- Task -
Each line of the data below goes into the copy exactly; pictures do not.

- The data -
···
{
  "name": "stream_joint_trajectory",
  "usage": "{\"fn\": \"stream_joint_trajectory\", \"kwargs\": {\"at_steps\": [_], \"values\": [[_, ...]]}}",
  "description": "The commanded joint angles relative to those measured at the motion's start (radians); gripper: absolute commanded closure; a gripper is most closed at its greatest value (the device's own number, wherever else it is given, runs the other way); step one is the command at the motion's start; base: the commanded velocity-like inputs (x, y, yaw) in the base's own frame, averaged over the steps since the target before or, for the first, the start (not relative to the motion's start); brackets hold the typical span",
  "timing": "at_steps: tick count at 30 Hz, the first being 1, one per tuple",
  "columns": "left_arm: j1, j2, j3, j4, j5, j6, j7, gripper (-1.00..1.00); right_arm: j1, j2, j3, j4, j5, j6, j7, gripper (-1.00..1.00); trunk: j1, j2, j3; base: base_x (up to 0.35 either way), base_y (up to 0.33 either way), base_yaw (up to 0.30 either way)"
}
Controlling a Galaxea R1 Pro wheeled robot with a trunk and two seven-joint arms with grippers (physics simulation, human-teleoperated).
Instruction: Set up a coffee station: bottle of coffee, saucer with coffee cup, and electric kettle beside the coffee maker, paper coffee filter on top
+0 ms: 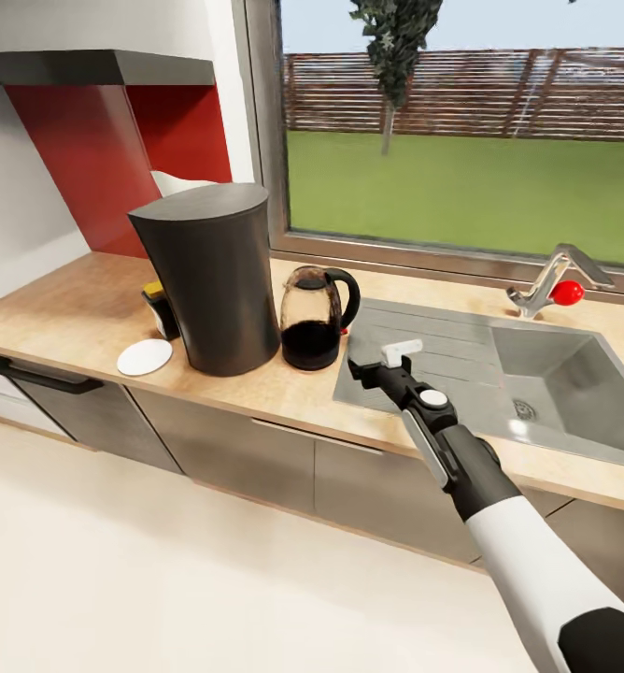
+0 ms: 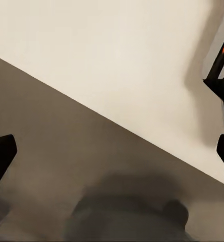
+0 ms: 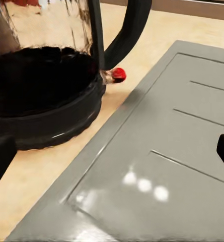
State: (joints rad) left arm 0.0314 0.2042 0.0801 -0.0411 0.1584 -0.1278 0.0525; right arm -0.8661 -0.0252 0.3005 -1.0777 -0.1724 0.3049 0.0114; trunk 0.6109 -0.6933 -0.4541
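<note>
right hand (image 1: 379, 363) open and empty just right of squat dark see-through electric kettle (image 1: 314, 318) beside tall grey coffee maker (image 1: 214, 278) on tan table (image 1: 284, 393); a careless sweep could knock it

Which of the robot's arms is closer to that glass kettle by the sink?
The right. Its tool hangs over the sink's drainboard, just beside the electric kettle. The left tool faces cabinet and floor, away from the kettle.

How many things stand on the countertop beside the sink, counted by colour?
Dark: 3, the coffee maker, the electric kettle, the bottle of coffee with its yellow lid
White: 1, the saucer
Total: 4
</note>
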Motion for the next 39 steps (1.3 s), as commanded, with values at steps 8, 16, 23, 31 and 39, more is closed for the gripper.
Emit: {"fn": "stream_joint_trajectory", "kwargs": {"at_steps": [8,16,23,31,39], "values": [[-0.069,0.002,0.007,-0.028,0.001,-0.005,0.000,-1.00,0.070,-0.008,-0.001,-0.005,-0.007,-0.002,-0.002,-1.00,0.000,-0.001,-0.001,0.000,0.000,0.000],[-0.074,0.002,0.009,-0.105,0.001,-0.006,0.001,-1.00,0.178,-0.007,-0.067,-0.007,-0.007,-0.115,-0.002,-1.00,0.000,-0.001,-0.001,-0.079,0.161,0.000],[-0.074,0.003,0.009,-0.134,0.001,-0.010,0.003,-1.00,0.225,-0.007,-0.072,-0.006,-0.007,-0.154,-0.002,-1.00,0.000,-0.001,-0.001,-0.068,0.183,0.000],[-0.074,0.001,0.010,-0.147,0.003,-0.011,0.002,-1.00,0.299,-0.007,-0.072,-0.005,-0.007,-0.236,-0.004,-1.00,0.000,-0.001,-0.001,-0.033,0.204,0.000],[-0.076,-0.004,0.010,-0.149,0.003,-0.013,0.002,-1.00,0.428,0.002,-0.076,0.014,-0.008,-0.279,-0.114,-1.00,0.000,-0.001,-0.001,-0.005,0.019,0.000]]}}
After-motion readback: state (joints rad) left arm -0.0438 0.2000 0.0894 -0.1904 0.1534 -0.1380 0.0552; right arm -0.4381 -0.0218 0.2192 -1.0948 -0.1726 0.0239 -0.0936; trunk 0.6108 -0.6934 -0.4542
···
- Completed task -
{
  "name": "stream_joint_trajectory",
  "usage": "{\"fn\": \"stream_joint_trajectory\", \"kwargs\": {\"at_steps\": [_], \"values\": [[_, ...]]}}",
  "description": "The commanded joint angles relative to those measured at the motion's start (radians); gripper: absolute commanded closure; a gripper is most closed at its greatest value (the device's own number, wherever else it is given, runs the other way); step one is the command at the motion's start; base: the commanded velocity-like inputs (x, y, yaw) in the base's own frame, averaged over the steps since the target before or, for the first, the start (not relative to the motion's start); brackets hold the typical span",
  "timing": "at_steps: tick count at 30 Hz, the first being 1, one per tuple",
  "columns": "left_arm: j1, j2, j3, j4, j5, j6, j7, gripper (-1.00..1.00); right_arm: j1, j2, j3, j4, j5, j6, j7, gripper (-1.00..1.00); trunk: j1, j2, j3; base: base_x (up to 0.35 either way), base_y (up to 0.33 either way), base_yaw (up to 0.30 either way)"
}
Controlling a Galaxea R1 Pro wheeled robot with a trunk and two seven-joint arms with grippers (physics simulation, human-teleoperated).
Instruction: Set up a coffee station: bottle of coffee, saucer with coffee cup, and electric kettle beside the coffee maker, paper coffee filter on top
+0 ms: 
+0 ms: 
+0 ms: 
State: (joints rad) left arm 0.0314 0.2042 0.0801 -0.0411 0.1584 -0.1278 0.0525; right arm -0.8661 -0.0252 0.3005 -1.0777 -0.1724 0.3049 0.0114; trunk 0.6109 -0.6933 -0.4541
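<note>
right hand (image 1: 379, 363) open and empty just right of squat dark see-through electric kettle (image 1: 314, 318) beside tall grey coffee maker (image 1: 214, 278) on tan table (image 1: 284, 393); a careless sweep could knock it

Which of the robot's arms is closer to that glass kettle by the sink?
The right. Its tool hangs over the sink's drainboard, just beside the electric kettle. The left tool faces cabinet and floor, away from the kettle.

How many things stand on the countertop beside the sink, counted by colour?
Dark: 3, the coffee maker, the electric kettle, the bottle of coffee with its yellow lid
White: 1, the saucer
Total: 4
</note>
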Motion for the next 39 steps (1.3 s), as commanded, with values at steps 8, 16, 23, 31 and 39, more is closed for the gripper.
Emit: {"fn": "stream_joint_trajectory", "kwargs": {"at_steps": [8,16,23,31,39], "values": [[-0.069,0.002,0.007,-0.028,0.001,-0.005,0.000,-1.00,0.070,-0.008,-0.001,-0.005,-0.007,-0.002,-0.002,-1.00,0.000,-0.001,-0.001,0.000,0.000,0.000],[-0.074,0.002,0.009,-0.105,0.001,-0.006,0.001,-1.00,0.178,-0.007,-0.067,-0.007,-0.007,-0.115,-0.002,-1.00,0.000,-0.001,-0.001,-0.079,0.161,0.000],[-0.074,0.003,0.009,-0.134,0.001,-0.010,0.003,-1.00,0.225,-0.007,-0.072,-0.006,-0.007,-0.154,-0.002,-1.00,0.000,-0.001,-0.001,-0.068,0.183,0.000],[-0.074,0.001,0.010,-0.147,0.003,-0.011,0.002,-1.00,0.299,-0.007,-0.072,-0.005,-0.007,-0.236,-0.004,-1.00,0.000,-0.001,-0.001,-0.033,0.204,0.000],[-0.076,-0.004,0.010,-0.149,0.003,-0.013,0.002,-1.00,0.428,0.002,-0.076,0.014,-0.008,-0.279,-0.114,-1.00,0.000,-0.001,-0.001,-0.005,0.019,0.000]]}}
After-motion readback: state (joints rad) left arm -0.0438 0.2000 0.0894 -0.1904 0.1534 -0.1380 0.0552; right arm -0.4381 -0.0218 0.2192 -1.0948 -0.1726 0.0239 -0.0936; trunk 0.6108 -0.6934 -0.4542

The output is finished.